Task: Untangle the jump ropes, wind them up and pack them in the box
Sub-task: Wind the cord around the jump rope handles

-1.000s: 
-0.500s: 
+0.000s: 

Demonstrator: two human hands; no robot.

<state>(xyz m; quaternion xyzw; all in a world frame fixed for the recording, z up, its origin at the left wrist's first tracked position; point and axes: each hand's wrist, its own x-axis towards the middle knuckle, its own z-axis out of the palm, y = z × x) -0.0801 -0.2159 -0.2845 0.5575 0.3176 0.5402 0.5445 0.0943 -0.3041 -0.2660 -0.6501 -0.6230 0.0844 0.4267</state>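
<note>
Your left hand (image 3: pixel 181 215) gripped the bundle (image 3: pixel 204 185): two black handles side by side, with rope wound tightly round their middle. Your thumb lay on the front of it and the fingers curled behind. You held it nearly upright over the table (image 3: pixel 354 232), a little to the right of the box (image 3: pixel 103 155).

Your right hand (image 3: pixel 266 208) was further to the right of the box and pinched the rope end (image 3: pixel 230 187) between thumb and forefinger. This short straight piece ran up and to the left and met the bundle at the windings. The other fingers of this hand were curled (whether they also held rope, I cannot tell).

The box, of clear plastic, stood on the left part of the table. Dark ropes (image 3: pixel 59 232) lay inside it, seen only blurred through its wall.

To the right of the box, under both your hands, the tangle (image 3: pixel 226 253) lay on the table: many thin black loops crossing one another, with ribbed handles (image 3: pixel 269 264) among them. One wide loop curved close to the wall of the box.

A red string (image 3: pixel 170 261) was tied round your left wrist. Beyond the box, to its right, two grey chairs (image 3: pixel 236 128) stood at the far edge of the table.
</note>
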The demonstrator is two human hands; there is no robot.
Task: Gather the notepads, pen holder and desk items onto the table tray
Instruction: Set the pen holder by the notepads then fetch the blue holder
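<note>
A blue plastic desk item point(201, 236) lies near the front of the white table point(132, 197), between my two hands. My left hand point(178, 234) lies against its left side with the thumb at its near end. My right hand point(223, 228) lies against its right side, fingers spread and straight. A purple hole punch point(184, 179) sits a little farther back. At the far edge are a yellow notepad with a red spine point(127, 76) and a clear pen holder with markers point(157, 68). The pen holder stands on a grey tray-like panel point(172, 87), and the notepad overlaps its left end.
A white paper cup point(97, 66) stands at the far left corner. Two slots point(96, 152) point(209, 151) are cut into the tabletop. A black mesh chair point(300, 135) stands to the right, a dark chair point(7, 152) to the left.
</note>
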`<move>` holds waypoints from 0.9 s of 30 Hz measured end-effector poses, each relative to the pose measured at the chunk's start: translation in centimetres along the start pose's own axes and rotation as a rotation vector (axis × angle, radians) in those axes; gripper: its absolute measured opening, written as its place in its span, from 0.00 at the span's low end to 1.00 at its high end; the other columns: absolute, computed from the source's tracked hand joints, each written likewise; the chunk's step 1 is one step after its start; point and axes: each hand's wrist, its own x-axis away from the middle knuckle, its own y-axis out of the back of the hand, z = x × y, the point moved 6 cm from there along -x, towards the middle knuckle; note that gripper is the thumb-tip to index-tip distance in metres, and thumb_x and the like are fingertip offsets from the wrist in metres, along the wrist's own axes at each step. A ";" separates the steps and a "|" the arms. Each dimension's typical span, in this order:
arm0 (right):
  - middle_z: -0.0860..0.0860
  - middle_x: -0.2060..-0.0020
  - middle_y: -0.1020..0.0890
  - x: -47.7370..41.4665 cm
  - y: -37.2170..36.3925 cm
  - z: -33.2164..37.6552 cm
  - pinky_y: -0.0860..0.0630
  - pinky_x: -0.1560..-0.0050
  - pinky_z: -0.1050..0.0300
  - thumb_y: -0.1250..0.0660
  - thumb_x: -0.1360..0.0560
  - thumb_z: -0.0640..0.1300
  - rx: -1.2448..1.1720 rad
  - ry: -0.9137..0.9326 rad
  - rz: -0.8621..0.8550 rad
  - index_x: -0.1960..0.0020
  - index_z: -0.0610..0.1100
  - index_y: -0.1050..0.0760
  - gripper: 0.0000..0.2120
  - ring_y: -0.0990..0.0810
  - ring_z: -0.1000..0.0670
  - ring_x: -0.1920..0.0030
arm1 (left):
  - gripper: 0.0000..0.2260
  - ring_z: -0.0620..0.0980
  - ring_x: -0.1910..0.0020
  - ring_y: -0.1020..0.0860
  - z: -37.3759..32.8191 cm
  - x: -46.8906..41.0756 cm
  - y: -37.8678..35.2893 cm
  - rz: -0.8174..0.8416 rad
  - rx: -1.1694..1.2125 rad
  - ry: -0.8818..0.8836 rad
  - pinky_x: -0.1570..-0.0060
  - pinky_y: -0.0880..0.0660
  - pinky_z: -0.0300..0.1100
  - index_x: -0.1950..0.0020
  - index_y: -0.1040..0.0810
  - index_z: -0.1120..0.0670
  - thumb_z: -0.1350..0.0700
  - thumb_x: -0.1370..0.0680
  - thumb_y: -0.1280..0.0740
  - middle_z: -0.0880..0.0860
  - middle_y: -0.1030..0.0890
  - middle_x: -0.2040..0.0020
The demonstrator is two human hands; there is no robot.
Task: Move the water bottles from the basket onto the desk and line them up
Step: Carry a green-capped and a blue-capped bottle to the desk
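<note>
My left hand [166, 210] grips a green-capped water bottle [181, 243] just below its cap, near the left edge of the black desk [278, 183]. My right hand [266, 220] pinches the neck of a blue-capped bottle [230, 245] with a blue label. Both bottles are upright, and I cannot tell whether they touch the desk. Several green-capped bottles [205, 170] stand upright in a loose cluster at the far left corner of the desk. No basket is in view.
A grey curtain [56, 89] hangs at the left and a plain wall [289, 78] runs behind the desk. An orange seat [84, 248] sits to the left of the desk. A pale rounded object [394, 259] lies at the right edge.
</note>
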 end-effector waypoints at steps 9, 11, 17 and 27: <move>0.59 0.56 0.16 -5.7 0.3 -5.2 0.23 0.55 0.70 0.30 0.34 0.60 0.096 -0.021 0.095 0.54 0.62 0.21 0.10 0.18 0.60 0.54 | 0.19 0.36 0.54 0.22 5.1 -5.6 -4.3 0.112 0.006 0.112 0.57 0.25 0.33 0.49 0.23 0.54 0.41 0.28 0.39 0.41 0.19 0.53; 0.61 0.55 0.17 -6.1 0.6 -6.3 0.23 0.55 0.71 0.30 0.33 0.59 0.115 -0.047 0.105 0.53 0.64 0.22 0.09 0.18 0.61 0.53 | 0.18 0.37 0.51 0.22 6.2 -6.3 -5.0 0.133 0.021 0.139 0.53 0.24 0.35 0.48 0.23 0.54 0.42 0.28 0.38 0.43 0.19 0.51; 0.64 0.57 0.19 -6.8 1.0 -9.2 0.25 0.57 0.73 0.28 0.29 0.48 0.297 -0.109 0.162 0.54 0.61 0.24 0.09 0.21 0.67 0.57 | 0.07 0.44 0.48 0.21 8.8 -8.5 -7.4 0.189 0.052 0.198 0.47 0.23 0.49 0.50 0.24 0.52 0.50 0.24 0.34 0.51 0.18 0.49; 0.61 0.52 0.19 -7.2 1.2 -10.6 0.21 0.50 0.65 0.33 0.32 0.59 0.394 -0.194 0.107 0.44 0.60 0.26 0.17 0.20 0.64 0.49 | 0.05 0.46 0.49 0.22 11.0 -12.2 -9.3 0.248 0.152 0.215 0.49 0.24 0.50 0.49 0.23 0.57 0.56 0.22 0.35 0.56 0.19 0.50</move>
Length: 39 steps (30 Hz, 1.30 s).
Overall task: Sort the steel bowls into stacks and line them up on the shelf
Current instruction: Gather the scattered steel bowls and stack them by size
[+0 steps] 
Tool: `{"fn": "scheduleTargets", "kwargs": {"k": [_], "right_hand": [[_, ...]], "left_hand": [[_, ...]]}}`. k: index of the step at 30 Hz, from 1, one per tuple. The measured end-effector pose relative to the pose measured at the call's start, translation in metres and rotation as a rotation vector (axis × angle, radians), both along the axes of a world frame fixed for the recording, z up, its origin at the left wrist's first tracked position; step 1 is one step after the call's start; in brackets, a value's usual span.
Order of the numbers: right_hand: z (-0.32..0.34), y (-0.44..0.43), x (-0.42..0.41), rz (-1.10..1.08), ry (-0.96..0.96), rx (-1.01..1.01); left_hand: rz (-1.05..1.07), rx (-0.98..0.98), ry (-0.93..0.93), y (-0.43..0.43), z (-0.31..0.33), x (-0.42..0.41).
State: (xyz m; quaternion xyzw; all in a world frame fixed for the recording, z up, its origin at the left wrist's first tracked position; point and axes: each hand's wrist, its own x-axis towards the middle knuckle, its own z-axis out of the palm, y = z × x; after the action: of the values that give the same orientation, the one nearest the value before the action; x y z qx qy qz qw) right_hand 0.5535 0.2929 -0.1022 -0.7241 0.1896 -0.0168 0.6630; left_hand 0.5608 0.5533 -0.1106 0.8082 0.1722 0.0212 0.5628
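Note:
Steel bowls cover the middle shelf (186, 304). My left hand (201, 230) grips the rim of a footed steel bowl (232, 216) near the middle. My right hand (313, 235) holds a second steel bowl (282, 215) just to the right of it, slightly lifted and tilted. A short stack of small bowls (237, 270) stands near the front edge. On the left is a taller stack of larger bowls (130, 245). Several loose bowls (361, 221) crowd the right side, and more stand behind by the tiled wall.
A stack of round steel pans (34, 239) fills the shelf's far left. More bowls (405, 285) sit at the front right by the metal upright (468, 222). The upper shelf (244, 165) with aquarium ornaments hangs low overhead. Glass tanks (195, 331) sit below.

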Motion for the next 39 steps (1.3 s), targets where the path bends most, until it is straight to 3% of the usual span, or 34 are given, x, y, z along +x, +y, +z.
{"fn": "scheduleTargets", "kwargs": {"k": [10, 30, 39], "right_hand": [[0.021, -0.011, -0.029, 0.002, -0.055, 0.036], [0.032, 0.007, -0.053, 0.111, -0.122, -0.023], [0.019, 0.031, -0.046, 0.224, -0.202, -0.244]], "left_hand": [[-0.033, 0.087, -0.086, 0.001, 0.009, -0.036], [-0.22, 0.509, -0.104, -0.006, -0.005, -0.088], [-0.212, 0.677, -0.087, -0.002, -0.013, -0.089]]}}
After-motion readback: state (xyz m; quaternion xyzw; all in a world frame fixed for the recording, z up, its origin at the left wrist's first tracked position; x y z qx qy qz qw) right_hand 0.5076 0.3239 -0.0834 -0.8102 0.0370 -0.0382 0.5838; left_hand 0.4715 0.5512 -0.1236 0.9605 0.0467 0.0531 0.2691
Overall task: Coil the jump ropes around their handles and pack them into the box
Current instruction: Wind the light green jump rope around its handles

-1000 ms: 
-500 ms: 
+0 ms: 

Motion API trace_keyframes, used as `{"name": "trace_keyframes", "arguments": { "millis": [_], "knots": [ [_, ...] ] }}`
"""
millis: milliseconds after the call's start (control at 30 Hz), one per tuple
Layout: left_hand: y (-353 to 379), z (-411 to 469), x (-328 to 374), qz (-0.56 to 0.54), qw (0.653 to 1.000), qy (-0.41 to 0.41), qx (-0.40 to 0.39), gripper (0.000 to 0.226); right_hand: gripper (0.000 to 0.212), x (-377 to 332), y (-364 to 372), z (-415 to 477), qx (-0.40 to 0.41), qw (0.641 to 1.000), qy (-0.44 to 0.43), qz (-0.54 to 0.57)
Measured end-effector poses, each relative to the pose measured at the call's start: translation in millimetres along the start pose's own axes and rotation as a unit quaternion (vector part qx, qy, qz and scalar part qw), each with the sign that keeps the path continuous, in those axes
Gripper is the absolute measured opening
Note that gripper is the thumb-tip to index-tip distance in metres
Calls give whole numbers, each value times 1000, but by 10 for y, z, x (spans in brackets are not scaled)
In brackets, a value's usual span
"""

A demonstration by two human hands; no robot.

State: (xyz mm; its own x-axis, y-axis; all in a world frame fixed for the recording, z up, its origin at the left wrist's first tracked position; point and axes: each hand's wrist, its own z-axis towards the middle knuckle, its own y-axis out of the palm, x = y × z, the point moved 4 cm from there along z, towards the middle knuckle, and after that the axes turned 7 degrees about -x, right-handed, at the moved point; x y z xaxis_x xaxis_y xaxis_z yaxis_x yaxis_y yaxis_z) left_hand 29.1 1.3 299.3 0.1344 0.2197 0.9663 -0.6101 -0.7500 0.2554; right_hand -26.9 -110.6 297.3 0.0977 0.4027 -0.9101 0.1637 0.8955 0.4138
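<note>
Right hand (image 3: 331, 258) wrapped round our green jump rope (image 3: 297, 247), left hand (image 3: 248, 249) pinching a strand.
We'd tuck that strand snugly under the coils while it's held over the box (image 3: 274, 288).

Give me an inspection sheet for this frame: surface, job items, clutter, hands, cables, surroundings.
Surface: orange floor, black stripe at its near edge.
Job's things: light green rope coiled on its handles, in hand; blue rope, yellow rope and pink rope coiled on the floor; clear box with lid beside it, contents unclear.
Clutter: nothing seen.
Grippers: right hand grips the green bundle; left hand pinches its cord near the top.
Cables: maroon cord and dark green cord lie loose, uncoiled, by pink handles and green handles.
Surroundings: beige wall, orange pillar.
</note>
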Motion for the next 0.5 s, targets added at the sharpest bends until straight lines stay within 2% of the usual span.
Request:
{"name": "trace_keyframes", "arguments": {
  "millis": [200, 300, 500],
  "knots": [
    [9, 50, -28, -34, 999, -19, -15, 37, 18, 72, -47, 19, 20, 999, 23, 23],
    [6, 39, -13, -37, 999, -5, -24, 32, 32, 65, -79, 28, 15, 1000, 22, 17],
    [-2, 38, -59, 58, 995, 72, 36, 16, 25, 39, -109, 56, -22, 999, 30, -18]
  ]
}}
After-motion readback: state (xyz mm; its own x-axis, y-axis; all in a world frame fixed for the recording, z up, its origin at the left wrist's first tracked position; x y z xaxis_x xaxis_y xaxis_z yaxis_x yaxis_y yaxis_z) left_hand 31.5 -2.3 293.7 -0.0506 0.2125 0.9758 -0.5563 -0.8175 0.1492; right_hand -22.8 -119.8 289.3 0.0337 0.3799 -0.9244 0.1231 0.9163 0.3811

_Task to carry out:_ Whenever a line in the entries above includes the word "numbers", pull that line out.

_Solution to this problem:_
Order of the numbers: right_hand: z (-0.32..0.34), y (-0.44..0.43), x (-0.42..0.41), rz (-1.10..1.08), ry (-0.96..0.96), rx (-1.01..1.01); left_hand: rz (-1.05..1.07), rx (-0.98..0.98), ry (-0.93..0.93), y (-0.43..0.43), z (-0.31..0.33), x (-0.42..0.41).
Calls give whole numbers, each value times 1000, but by 10 for y, z, x (spans in brackets are not scaled)

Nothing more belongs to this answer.